The Integrated Learning Center, the new Memorial Student Union and two additional residence halls should help to alleviate demands on UA resources, she said.

"So a lot of the pain we are going through now is looking ahead to what is going to come next," Kha said.

Kha said she is also counting on the UA's night and weekend degree program to accommodate several thousand more students.

Branch campuses such as UA South in Sierra Vista, Arizona International College, Arizona State University East and West and Northern Arizona University - Yuma may also be able to accommodate more students, Kha added.

The 2020 projection states that enrollment in Arizona's public universities will increase by about 40 percent to 60 percent from the total number of students who will attend the schools next semester. The total fall 2000 enrollment for the University of Arizona, Arizona State University and Northern Arizona University is 105,000.

Jim Farmer, Task Force technical adviser, said Arizona's higher education enrollment increase is because of an increase in state population.

Farmer said the enrollment projections are a low estimate because minority groups - such as blacks and Hispanics - are improving their academic performance and persistence.

The low estimate is also due to businesses supporting employees' higher education, as well as families working harder to send their children to universities.

He said a solution to the enrollment increase may be to create another large campus, focus on branch university campuses or to utilize distance learning.

"I think you'll see some suggestions emerging in May or June that will potentially affect the (Arizona legislature's) budget," said Farmer, who also works with Systems Research in Washington D.C.

He said the enrollment projections were made by studying population, historical trends and the educational process such as how many students complete their freshman year and continue.

Warren Rustand, the Task Force's chairman, said the increase can also be related to professionals moving to the state and wanting more education.

"We are going to have an increase in demand, there's no question about it," Rustand said.

He guessed that 20,000 additional students will attend the UA during the next 20 years.

Rustand said finding a solution requires taking scarce resources and space to accommodate a larger number of students.

"We mostly are just throwing a lot of ideas on the table (right now)," Rustand said.

The Task Force will develop a solution during the next several months and will report to Gov. Jane Hull in mid-October.

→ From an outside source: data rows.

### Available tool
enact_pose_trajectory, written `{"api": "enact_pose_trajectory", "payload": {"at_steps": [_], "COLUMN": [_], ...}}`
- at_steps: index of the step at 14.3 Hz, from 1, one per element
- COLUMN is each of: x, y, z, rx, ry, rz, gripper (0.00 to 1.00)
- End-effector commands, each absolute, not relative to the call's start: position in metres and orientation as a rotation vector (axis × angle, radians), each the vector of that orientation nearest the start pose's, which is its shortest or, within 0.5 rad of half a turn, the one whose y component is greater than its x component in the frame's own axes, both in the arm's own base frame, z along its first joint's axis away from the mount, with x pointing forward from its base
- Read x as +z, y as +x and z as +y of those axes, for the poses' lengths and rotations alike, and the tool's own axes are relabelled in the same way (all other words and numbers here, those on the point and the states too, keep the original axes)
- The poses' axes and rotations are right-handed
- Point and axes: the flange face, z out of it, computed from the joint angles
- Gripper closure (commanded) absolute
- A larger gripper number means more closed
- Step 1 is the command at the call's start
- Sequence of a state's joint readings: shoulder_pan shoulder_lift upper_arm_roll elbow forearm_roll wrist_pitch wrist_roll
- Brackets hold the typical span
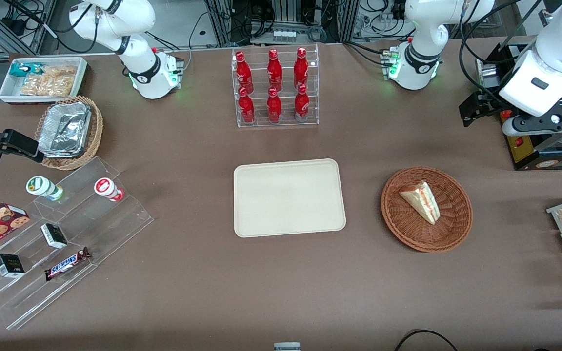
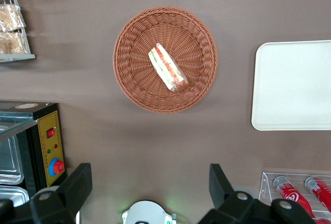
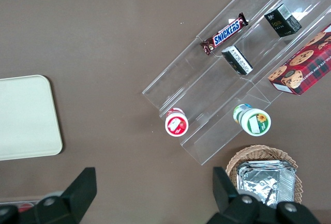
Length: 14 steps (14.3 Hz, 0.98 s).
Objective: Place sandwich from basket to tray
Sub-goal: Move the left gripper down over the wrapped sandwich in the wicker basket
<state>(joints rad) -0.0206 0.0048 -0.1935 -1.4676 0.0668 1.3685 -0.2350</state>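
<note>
Tabletop [image 1: 188,273]: brown surface carrying every item listed.
Tray [image 1: 289,197]: cream-beige rectangle with rounded corners, flat on the tabletop near its centre, nothing on it; also visible in the left wrist view [image 2: 295,85].
Bottle rack [image 1: 276,87]: clear acrylic stand with six red bottles, farther from the front camera than the tray, close to the tabletop edge where the arm bases stand.
Basket [image 1: 426,208]: round reddish-brown wicker, beside the tray toward the working arm's end of the tabletop, apart from the tray; also seen from above [image 2: 165,59].
Sandwich [image 1: 421,201]: triangular wrapped wedge lying inside the basket near its middle, red filling edge showing [image 2: 168,68].
Tool [image 2: 150,188]: raised above the tabletop, well apart from the basket, fingers spread wide, holding nothing.
</note>
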Motion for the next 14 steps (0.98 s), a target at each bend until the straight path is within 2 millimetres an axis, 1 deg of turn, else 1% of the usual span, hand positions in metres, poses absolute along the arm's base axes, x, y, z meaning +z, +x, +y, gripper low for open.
{"api": "enact_pose_trajectory", "payload": {"at_steps": [1,4,7,8,9,10,11,12,14], "x": [0.654,0.647,0.622,0.604,0.589,0.565,0.537,0.504,0.444], "y": [0.517,0.523,0.533,0.535,0.538,0.541,0.541,0.54,0.533], "z": [-0.103,-0.104,-0.102,-0.101,-0.101,-0.102,-0.101,-0.1,-0.1], "rx": [0.158,0.177,0.241,0.285,0.282,0.287,0.308,0.333,0.327], "ry": [-3.057,-3.057,-3.046,-3.034,-3.033,-3.027,-3.02,-3.011,-3.006], "rz": [-0.032,-0.034,-0.038,-0.038,-0.035,-0.029,-0.034,-0.06,-0.137], "gripper": [0.0,0.0,0.0,0.0,0.0,0.0,0.0,0.0,0.0]}}
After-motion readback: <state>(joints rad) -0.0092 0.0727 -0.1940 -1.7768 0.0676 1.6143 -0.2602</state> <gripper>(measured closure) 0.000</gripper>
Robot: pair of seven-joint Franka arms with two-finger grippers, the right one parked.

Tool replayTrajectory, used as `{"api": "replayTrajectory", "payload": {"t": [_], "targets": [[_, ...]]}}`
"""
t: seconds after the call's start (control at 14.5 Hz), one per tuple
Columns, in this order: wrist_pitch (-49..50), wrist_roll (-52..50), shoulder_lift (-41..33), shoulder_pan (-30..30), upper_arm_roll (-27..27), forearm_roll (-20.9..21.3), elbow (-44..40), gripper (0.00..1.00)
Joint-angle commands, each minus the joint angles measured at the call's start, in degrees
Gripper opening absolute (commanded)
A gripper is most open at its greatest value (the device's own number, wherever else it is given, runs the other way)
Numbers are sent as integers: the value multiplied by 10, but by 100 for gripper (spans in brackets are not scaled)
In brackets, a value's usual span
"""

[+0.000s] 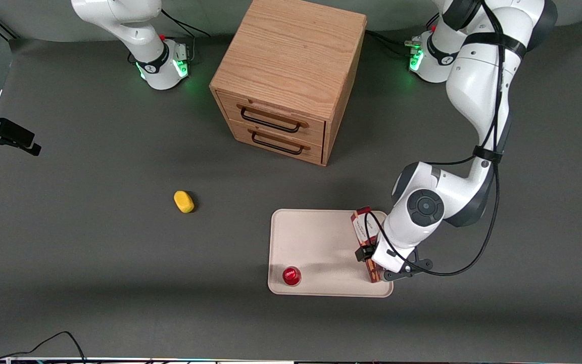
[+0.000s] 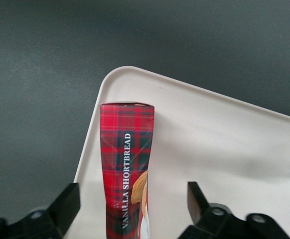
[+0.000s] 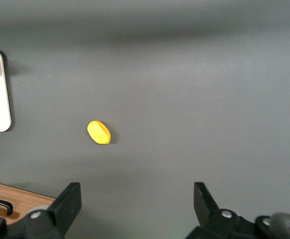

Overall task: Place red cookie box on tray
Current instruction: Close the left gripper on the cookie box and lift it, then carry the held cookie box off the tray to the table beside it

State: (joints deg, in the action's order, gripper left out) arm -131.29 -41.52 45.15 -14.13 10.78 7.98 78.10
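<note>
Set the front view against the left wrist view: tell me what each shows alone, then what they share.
Only the front view shows the wooden drawer cabinet, the yellow lump and the whole working arm. Only the left wrist view shows the box's "Vanilla Shortbread" lettering and the gripper open, its fingers apart from the box on either side. Both show the red cookie box on the tray along one edge, and the small red cap.

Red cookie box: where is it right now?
The long red tartan cardboard cookie box lies on the cream rectangular tray, along its edge toward the working arm's end, between the open fingers of the hand.
</note>
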Motion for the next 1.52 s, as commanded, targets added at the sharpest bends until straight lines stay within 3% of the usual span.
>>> {"api": "replayTrajectory", "payload": {"t": [0.0, 0.21, 0.41, 0.55, 1.1, 1.31, 1.45], "targets": [[-26, -14, -3, -5, -3, 14, 20, 65], [-87, -12, -7, -5, -3, 24, 69, 28], [-86, -6, -11, -3, -3, 30, 75, 7], [-65, -3, -28, -2, -3, 30, 72, 6], [286, 97, -139, 6, -4, 20, -46, 5], [382, 178, -213, 44, -6, 17, -48, 5], [403, 241, -273, 89, -7, -12, -8, 5]]}}
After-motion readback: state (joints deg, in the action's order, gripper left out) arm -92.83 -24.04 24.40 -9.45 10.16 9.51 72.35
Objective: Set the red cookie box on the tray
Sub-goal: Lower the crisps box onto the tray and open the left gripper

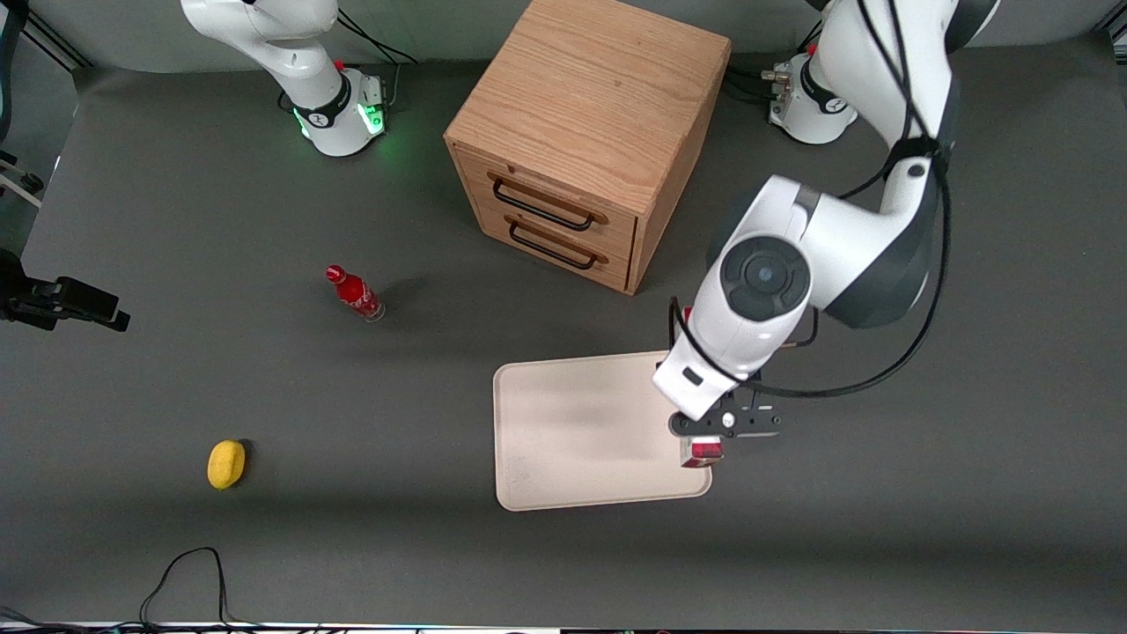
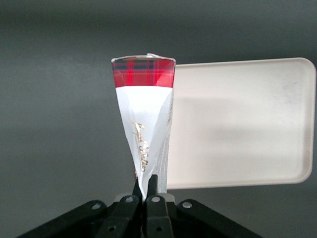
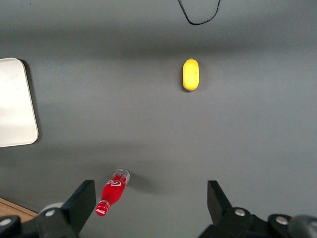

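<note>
My gripper point(image 2: 146, 191) is clamped on the red cookie box point(image 2: 144, 109), fingers point(image 2: 153, 184) pinching its white panel edge-on. The box hangs over the tray point(image 1: 581, 436), at the rim on the working arm's side, above the corner nearest the front camera; can't tell if it touches. The wooden cabinet point(image 1: 585, 141) is farther from the front camera than the tray. The red bottle point(image 1: 354, 293) and lemon point(image 1: 226, 464) lie well apart from the tray, toward the parked arm's end.
</note>
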Controlling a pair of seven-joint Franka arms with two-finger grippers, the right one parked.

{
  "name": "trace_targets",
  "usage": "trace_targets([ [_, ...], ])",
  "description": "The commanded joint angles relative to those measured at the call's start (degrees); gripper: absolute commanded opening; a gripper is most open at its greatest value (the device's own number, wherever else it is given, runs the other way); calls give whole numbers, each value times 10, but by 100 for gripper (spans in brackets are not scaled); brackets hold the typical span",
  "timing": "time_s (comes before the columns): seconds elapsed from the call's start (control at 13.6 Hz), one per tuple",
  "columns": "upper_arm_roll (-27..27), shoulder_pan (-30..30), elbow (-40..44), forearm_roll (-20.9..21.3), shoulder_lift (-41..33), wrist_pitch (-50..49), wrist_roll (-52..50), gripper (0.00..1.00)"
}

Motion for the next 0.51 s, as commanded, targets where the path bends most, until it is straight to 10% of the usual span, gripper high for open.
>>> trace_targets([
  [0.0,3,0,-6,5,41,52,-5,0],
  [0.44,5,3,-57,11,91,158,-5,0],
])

Saundra Taylor, vice president for campus life, said she hopes the UA won't be burdened alone with providing resources for the additional students.

"Hopefully it won't be just the burden of the U of A," Taylor said. "Hopefully the state legislature and the Governor will invest money into the university so we can accommodate that."

Kha said the UA needs to retain its professors and not focus just on the new buildings' construction.

"The buildings alone won't solve the problem," she said.

Christine Thompson, student regent, said UA students don't need to worry about the future quality of university education.

"I think the best of all this debate and discussion is that we are planning for the future," said Thompson, a UA law student. "I'm very encouraged that we are looking at it now and not waiting for the fire to get too big."

She said Arizona public universities are investigating technology delivered education - which would help to alleviate some demands on campus resources.

She added that all of Arizona needs to work together to find a solution to the enrollment increase.

The Arizona Board of Regents will receive a status report on the Task Force at their Thursday meeting in Phoenix at Arizona State University West.

The next Task Force on Higher Education meeting is Feb. 16 in Phoenix. The group will discuss the role, structure and mission of higher education.